Por: Alejandro Ordóñez

Nos vimos largamente, sin hablar; como si ambos tratáramos de adivinarnos el pensamiento y estuviéramos midiendo el peso de las palabras, escudo y lanza del pensamiento; ataque y defensa más mortíferos que el mismo acero. Después de años sin hablarnos; de no preocuparnos el uno por el otro, estábamos ahí, representando una parodia -la fársica imitación de una tragedia-.

Rompió el silencio, se dijo admirado por el enorme parecido que teníamos, por el tono de voz y hasta los mismos gestos. Sí, le dije, pero sólo en lo físico, como si con eso marcara entre él y yo una barrera infranqueable. No, contestó, hay más cosas que nos unen de las que te imaginas.

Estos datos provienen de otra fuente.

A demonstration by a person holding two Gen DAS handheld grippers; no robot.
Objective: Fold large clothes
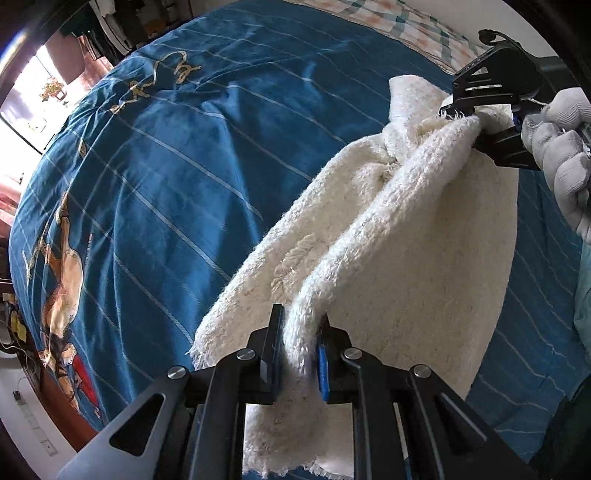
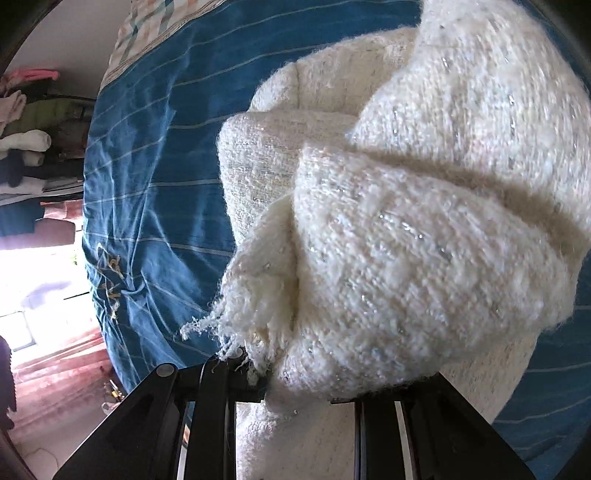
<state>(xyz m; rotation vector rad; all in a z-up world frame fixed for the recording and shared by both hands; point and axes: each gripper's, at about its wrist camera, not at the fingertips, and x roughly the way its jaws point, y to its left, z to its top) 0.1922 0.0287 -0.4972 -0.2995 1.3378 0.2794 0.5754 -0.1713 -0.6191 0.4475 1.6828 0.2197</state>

Volví a recordarlo: joven profesionista, exitoso socio de una firma de abogados tratando de convencer al hijo pródigo para que siguiese sus pasos; luego la agresividad, la intolerancia que nace de la impotencia por no poder someter al vástago rebelde que impertinente afirma su independencia y su derecho a seguir su propio camino. Más tarde la ruptura definitiva producida por una reacción infantil que se convierte en ofensa imborrable: no quiero ser como tú, es lo último que yo querría, ¿comprendes? Tus éxitos me tienen sin cuidado y me niego a repetir tus errores y a compartir tus fracasos. Quiero seguir mi camino, marcar mi propia huella, hundirme en el infierno, si es preciso, antes que implorar los mendrugos de tu ayuda.

Jaló aire con sus pulmones fatigados y como si adivinara mi pensamiento continuó como un susurro: no querías parecerte a mí -dijiste- sin saber que estabas actuando igual que como yo lo hiciera con mi padre; sin darte cuenta que entre más te alejabas físicamente, más te acercabas a mí y repetías mis errores. Olvidaste la fuerza de los genes, la herencia maldita que encadena a los padres con los hijos, de la que nadie escapa. Somos idénticos, grábate mi rostro porque dentro de unos años te convertirás en lo que ahora ves y has renegado. Me enterraste de tus afectos y te tuvo sin cuidado el profundo cariño y los cuidados que te tuve desde niño; sin que te importara el dolor que me producía tu ausencia, renegaste del amor que me tienes y que mantuviste encadenado por orgullo, pero que ahora se ha liberado porque cuando salgas de esta habitación no volverás a ser el mismo.

El doctor hizo una seña, comprendí que el tiempo era perentorio y no tenía derecho a usurpar un lugar que por derecho correspondía a su esposa y a sus hijos; esos, los hombres exitosos, el orgullo de mi padre. Apreté su mano huesuda, igual que la mía, aparté un mechón rebelde que caía sobre su ceja y besé su frente. Sus ojos se humedecieron. Abandoné aquella casa como la que jamás tendría, miré esos autos lujosos a los que renuncié cuando decidí ser yo mismo; deambulé sin rumbo fijo, llegué a un parque solitario, me senté en una banca… y comencé a llorar.